With CBA, heterogeneous arbitration across different cores, i.e. granting higher bandwidth to one core than others, can be achieved in several ways: (1) by allowing the budget of a given core grow above MaxL or (2) by increasing the budget of all cores (in total) by 1 every cycle but in a heterogeneous way. For instance, in the former case we could allow the budget of core 1 grow to up to  $2 \cdot MaxL$ , and in the latter case we could make bandwidth grow by 1/2 for core 1 and by 1/6 for each of the other 3 cores in a 4-core processor. Each approach has its own pros and cons. For instance, letting the budget grow above MaxL allows requests from one core to be issued back-to-back, which is good for this core but creates some temporal starvation to the others.

#### B. WCET Estimation

MBPTA relies on measurements probabilistically capturing the worst execution conditions that can arise during system operation. As it has been shown in other works in the context of buses or more complex NoCs [13], [22], for the interconnection network this worst-case operation-time conditions can be reproduced by collecting execution times of the TuA under maximum contention scenarios. In our case this can be done enforcing the following conditions: first, contending cores are assumed to always have a request ready to compete with the TuA, but new requests are created only if the TuA has a request ready; and second, contending requests always take the maximum latency, MaxL.

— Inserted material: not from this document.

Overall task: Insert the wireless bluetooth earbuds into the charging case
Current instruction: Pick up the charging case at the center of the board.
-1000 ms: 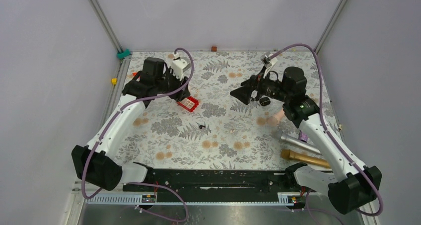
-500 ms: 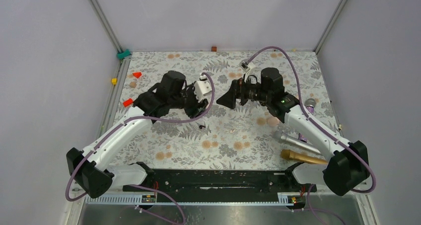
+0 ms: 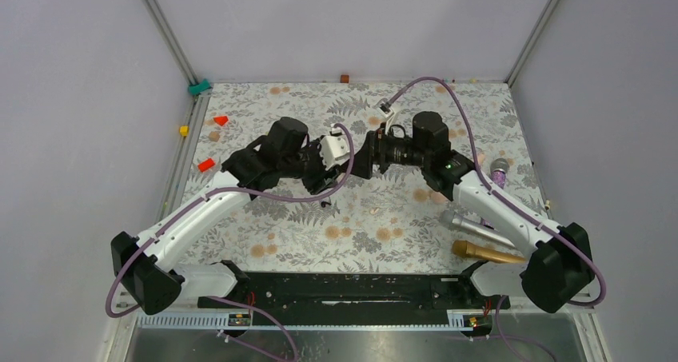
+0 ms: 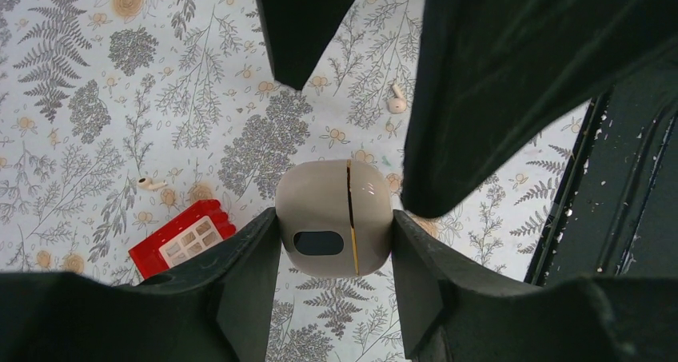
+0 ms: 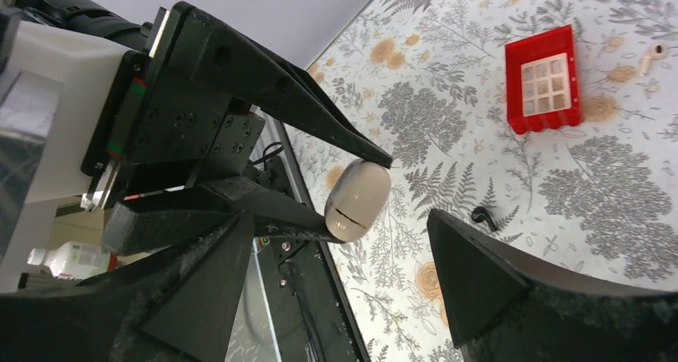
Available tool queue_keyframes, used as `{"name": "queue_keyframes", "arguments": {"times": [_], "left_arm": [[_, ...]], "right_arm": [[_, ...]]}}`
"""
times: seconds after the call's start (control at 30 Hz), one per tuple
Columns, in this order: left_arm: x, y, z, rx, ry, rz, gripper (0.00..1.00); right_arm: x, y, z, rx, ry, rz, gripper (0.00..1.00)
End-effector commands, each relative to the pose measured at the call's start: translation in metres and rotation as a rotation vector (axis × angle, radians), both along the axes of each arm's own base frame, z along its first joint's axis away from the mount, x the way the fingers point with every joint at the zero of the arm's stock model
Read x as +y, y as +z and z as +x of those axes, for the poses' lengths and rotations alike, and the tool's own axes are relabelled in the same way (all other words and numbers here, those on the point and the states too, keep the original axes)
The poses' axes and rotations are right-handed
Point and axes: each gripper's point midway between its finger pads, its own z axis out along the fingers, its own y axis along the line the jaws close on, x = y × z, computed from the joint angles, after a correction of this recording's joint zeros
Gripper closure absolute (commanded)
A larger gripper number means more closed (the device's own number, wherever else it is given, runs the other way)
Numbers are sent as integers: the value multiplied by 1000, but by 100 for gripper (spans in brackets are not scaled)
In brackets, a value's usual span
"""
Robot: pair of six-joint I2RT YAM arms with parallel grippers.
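**Between the left fingers: a pale case, held off the table**

Between the fingers of the left gripper [image 4: 334, 238] sits the charging case [image 4: 334, 218], pinched on its two flanks. It shows as a pale beige pebble rather than a dark one. A thin gold seam runs across it, and a dark oval window faces the left wrist camera. The case hangs clear of the table [image 4: 80, 66], with the fern-and-flower cloth well beneath it.

Facing it nose to nose is the right gripper [image 5: 340, 213], its jaws spread wide. From its own wrist view the case lies in the gap between the two fingers. From the left wrist view those fingers loom on either side of the case. Whether either one touches the case cannot be told.

Under the grippers, on the cloth, lie two white earbuds [image 4: 396, 101]. One lies out beyond the case, towards the right gripper's narrower finger. The other earbud [image 4: 149, 184] lies off to the side, just beside a red box [image 4: 182, 238] with a pale grid on top. A small black hooked piece [image 5: 482, 216] rests apart from both, nearer the arm bases; what it is cannot be made out.

Farther out, beside the right arm's forearm, a silver microphone [image 3: 472, 224] and a gold microphone [image 3: 489, 255] lie near each other on the table.
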Motion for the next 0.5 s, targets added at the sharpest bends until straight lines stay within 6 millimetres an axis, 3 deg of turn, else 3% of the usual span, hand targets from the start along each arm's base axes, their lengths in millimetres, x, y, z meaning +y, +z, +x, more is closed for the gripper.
{"name": "queue_keyframes", "arguments": {"times": [0.0,0.47], "left_arm": [[-10,27,4,-78,-22,-59,100],[-11,35,0,-79,-28,-85,100]], "right_arm": [[13,3,-9,-1,51,38,13],[15,-1,-18,9,85,72,20]]}}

The first condition creates the highest contention since the requests of the TuA always find the maximum number of

TABLE I. SUMMARY OF SIGNALS

|          | Every cycle             | When using bus |
|----------|-------------------------|----------------|
| $BUDG_i$ | $\min(BUDG_i + 1, 228)$ | $BUDG_i - 4$   |

|  |                | WCET mode                        | Operation mode     |
|--|----------------|----------------------------------|--------------------|
|  | $COMP_1$       |                                  |                    |
|  | $COMP_{2,3,4}$ | $BUDG_i == 228 \land REQ_1 == 1$ | 1                  |
|  | $REQ_1$        | when request ready               | when request ready |
|  | $REQ_{2,3,4}$  | 1                                | when request ready |

contenders ready. Note that by not creating requests when the TuA has no pending requests, contenders are more likely to have all their budget available by the time the TuA generates a new request. In other words, contenders only consume their budget when their requests compete against those of the TuA. The second condition relates to the fact that, when competing, requests from contenders are greedy creating the highest contention as soon as possible. This holds under the premise that the impact of contention in execution time is the same for different requests of the TuA, which is often the case in simple in-order processors such as those used for critical real-time functions [5]. Hence, if at some point contenders do not have enough budget to create contention for a given request of the TuA, it can only be because that budget was used creating contention for an earlier request of the TuA. Finally, as stated before, measurements for the TuA are collected under worst conditions which implies setting its initial budget to zero, thus delaying the most the issuing of the first request of the TuA. By that time all contenders will also have all their budget available to compete with the TuA.

#### C. Implementation

Assessing implementation complexity and overheads is fundamental for industrial adoption. We have implemented CBA in an FPGA design of a 4-core LEON3 processor used in the Space domain [11]. In particular, we have integrated CBA with random permutations arbitration since it has been shown to be a MBPTA-compliant efficient policy [13].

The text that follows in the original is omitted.